The theorem in my research statement shows that Hovey's machine can be tweaked to output a positive stable model structure, at least when the input model category is combinatorial. In particular, we checked that this applies to motivic symmetric spectra. To apply the Elmendorf-Mandell result it seems you must also assume the model category is simplicial, i.e. satisfies the SM7 axiom. Thankfully, motivic symmetric spectra does satisfy SM7. Determining in what generality these rectification results hold is still future work for me, so I don't want to say anything too definitively on this yet. For sure both $E_\infty$ ring spectra and strict commutative ring spectra inherit model structures, and it seems highly likely they are Quillen equivalent, so you have a good hope for rectification coming from these considerations.
EDIT: It has been pointed out to me that this answer was slightly lacking in a couple of places. For one thing, the idea of the positive model structure originally goes back to Jeff Smith, so I should have included his name above. Secondly, the real feature of importance in the positive model structure is that for any cofibrant spectrum $X$, the natural map $(E\Sigma_n)_+ \wedge_{\Sigma_n} X^{\wedge n} \to X^{\wedge n}/\Sigma_n$ is a weak equivalence, i.e. the map from the the homotopy colimit (which is the extended powers) to the colimit (symmetric powers). I believe I can prove this for motivic symmetric spectra, so the rest of Shipley's paper should go through (I'm still writing this up, though, so for now you should treat this as hearsay). If you're interested in learning more about this property, I asked a couple of questions about it on MO and got some very informative answers from Peter May.
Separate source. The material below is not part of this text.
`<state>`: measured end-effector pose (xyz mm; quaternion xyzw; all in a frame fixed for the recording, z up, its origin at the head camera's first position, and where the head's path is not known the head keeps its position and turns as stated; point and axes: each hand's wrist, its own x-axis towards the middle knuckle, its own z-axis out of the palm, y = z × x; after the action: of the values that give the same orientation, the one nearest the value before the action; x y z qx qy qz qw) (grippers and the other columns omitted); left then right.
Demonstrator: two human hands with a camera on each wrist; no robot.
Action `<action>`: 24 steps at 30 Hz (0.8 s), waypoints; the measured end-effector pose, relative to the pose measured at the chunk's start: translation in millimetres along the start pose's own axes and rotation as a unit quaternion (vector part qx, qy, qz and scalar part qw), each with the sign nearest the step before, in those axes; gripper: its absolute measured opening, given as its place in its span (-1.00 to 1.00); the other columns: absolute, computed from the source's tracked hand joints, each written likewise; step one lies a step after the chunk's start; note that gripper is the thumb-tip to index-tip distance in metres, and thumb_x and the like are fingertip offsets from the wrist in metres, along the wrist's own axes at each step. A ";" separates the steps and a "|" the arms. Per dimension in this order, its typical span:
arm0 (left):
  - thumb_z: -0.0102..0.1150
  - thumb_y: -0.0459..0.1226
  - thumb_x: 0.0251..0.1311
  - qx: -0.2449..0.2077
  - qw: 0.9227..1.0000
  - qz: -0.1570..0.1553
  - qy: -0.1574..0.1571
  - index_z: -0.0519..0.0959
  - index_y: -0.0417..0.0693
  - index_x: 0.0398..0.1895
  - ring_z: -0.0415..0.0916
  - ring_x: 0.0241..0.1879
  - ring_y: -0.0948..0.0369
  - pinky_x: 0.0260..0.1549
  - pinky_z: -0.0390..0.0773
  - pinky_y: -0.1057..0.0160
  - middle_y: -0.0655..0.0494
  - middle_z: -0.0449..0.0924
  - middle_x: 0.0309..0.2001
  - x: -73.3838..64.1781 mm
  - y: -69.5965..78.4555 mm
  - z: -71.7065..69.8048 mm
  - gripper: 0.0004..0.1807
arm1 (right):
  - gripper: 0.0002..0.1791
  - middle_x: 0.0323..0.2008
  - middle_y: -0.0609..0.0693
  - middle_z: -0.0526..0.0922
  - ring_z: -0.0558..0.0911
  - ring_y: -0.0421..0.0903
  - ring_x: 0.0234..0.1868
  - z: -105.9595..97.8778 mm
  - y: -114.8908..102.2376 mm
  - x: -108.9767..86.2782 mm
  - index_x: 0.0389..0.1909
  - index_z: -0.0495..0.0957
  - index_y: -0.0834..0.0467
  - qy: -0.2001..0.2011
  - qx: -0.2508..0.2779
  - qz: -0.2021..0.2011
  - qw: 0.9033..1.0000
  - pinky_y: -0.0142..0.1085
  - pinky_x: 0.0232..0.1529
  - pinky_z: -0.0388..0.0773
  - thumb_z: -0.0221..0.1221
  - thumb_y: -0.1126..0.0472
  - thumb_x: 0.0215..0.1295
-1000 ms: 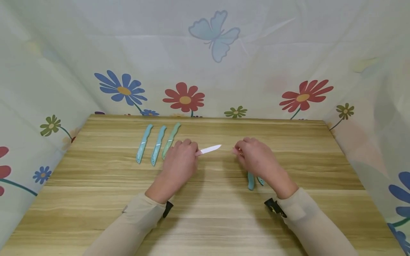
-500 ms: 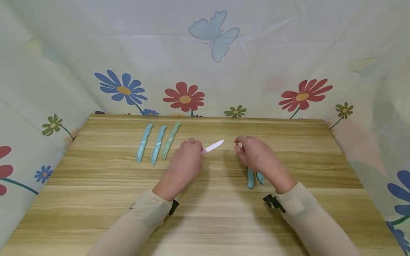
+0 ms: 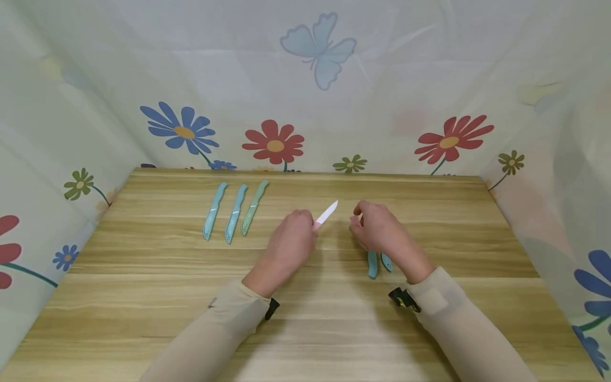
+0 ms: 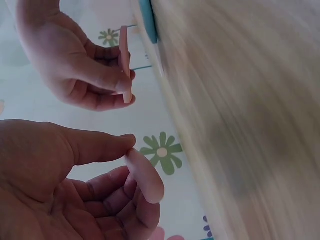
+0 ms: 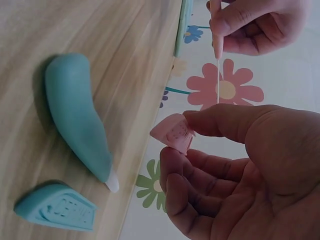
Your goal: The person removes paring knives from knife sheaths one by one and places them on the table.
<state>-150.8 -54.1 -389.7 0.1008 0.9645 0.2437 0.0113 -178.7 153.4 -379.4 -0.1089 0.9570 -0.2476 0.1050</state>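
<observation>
My left hand (image 3: 292,239) grips the pink handle (image 4: 145,176) of a paring knife, whose bare white blade (image 3: 327,214) points away and to the right. Opposite it, my right hand (image 3: 380,229) pinches a small pink blade sheath (image 5: 175,133) between thumb and fingers. Blade and sheath are apart, both held above the table. Below my right hand lie a teal-handled knife (image 5: 77,115) and a separate teal sheath (image 5: 57,206); in the head view the hand partly hides both.
Left of my hands, two blue knives (image 3: 215,211) (image 3: 236,214) and one green knife (image 3: 255,207) lie sheathed in a row on the wooden table (image 3: 157,297). A flower-printed cloth (image 3: 229,63) stands behind the table and at both sides.
My left hand has moved right with the knife, its blade turning to point more away from me. The green knife is now fully uncovered. My right hand stays nearly in place with the sheath.
</observation>
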 end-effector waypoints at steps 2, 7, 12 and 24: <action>0.26 -0.33 0.49 -0.004 1.000 0.001 -0.004 0.59 -0.26 -0.17 0.50 -0.40 0.12 -0.45 0.58 0.19 -0.01 0.53 -0.34 0.5 2.2 2.4 -0.87 | -0.65 -0.53 0.06 0.62 0.57 -0.07 -0.59 1.1 -0.2 0.7 0.18 0.47 0.36 -0.005 0.008 0.011 1.000 -0.19 -0.38 0.54 0.06 0.19 0.57; 0.22 -0.33 0.51 -0.011 1.000 0.006 -0.004 0.48 -0.29 -0.06 0.52 -0.43 0.12 -0.49 0.58 0.21 -0.03 0.52 -0.33 0.8 8.0 10.6 -0.82 | -0.62 -0.70 0.04 0.60 0.60 -0.06 -0.64 6.9 -0.6 3.0 0.20 0.43 0.39 -0.016 0.016 0.033 0.999 -0.14 -0.20 0.60 -0.02 0.20 0.55; 0.22 -0.37 0.50 -0.017 1.000 0.026 -0.005 0.42 -0.33 0.00 0.52 -0.47 0.14 -0.55 0.56 0.26 -0.04 0.52 -0.35 0.1 13.8 20.6 -0.77 | -0.64 -0.69 0.03 0.61 0.62 -0.06 -0.63 12.3 0.0 4.5 0.20 0.45 0.36 -0.025 0.009 0.049 0.998 -0.17 -0.27 0.62 0.06 0.21 0.55; 0.14 -0.47 0.43 0.007 0.999 0.040 -0.006 0.38 -0.33 -0.05 0.59 -0.46 0.09 -0.53 0.61 0.15 -0.09 0.56 -0.38 1.0 29.4 41.0 -0.84 | -0.80 -0.50 0.12 0.63 0.64 0.00 -0.47 20.0 1.4 3.0 -0.04 0.51 0.32 -0.028 0.003 0.065 0.997 -0.23 -0.37 0.60 0.07 0.28 0.46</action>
<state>-143.3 -9.4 -411.9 0.1405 0.9614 0.2366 0.0067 -176.7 144.8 -397.7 -0.0531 0.9581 -0.2398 0.1478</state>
I should also mention that classically if you instead work with orthogonal spectra rather than symmetric spectra then you also need to pass to a positive variant in order to get the property above, and hence rectification. See Mandell-May-Schwede-Shipley Model categories of diagram spectra. This has also been done for equivariant orthogonal spectra in a paper of Mandell-May. I don't know anything about orthogonal motivic spectra and I don't know how that would be done, because motivic spaces are built on simplicial sets rather than topological spaces, and I don't know how to represent $O(n)$ in that setting. Classically, if you use S-modules then rectification comes for free because commutative spectra and $E_\infty$ spectra are the same thing (see EKMM, the point is that the monoidal product already builds in higher homotopies). Po Hu has developed motivic S-modules but does not seem to mention commutative monoids or $E_\infty$ at all in her paper. I don't know that side of the story well enough to know if it still comes for free or not.